WHAT YOU HAVE TO DO -
Stopping at the line that holds "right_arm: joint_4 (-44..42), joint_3", repeat the lines below exactly, starting from the very first and including that final line.

DATA EXCERPT -

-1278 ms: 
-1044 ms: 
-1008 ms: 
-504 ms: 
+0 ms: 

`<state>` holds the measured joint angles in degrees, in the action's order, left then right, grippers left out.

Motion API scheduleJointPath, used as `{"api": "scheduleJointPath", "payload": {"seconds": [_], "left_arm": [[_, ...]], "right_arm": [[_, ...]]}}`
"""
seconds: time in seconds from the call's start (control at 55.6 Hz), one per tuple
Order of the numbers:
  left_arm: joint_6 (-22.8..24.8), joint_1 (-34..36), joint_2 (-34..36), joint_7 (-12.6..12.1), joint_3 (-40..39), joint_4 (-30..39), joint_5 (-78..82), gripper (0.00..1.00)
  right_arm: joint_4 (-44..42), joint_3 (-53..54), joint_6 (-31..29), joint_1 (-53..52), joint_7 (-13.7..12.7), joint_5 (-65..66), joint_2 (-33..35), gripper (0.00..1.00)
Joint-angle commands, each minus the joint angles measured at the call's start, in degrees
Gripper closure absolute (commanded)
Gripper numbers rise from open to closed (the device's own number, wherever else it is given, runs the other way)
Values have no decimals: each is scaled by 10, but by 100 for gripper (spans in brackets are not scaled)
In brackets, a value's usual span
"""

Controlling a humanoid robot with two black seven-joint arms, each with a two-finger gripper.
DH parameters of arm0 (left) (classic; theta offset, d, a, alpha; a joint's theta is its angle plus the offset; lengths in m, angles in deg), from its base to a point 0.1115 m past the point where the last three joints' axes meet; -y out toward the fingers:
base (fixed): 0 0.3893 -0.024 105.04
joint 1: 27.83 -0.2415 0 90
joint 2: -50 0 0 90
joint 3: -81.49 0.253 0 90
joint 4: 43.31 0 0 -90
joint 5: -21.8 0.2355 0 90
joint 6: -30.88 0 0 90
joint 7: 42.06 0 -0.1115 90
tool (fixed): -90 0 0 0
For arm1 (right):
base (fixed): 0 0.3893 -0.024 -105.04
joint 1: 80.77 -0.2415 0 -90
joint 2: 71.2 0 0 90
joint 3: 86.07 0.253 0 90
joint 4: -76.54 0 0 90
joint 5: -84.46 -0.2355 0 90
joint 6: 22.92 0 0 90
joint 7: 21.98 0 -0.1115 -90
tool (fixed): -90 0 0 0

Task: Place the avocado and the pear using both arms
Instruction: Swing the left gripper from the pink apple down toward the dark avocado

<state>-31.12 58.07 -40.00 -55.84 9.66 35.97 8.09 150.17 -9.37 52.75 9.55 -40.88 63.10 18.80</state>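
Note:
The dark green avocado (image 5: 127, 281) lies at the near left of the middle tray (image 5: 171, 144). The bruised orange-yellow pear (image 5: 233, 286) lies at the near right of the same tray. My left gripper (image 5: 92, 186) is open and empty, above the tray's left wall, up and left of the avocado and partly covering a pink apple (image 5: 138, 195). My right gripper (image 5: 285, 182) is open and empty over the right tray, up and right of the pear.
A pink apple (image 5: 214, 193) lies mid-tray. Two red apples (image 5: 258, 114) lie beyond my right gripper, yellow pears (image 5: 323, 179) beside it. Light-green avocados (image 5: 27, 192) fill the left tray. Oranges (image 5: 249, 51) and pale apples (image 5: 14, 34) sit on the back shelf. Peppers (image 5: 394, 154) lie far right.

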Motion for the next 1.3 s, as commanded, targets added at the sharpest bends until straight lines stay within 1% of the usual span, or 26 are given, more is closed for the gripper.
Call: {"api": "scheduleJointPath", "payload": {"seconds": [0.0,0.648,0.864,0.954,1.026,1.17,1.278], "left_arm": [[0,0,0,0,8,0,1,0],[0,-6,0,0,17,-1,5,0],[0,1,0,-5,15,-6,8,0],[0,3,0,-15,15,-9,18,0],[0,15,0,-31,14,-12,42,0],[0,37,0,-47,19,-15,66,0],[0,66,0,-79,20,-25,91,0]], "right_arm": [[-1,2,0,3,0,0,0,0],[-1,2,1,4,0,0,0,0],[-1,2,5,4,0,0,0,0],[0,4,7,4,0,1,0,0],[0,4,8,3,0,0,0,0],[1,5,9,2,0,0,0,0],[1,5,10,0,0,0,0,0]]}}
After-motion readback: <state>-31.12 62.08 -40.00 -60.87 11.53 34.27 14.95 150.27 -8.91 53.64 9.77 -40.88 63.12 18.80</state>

RESULT FOR THIS EXERCISE -
-1278 ms: 
-1044 ms: 
-1008 ms: 
-504 ms: 
+0 ms: 

`<state>` holds the measured joint angles in degrees, in the action's order, left then right, grippers left out.

Motion API scheduleJointPath, used as `{"api": "scheduleJointPath", "payload": {"seconds": [_], "left_arm": [[_, ...]], "right_arm": [[_, ...]]}}`
"""
seconds: time in seconds from the call's start (control at 55.6 Hz), one per tuple
Order of the numbers:
  left_arm: joint_6 (-22.8..24.8), joint_1 (-34..36), joint_2 (-34..36), joint_7 (-12.6..12.1), joint_3 (-40..39), joint_4 (-30..39), joint_5 (-78..82), gripper (0.00..1.00)
  right_arm: joint_4 (-44..42), joint_3 (-53..54), joint_6 (-31..29), joint_1 (-53..52), joint_7 (-13.7..12.7), joint_5 (-65..66), joint_2 (-33..35), gripper (0.00..1.00)

The required output has now been supplied.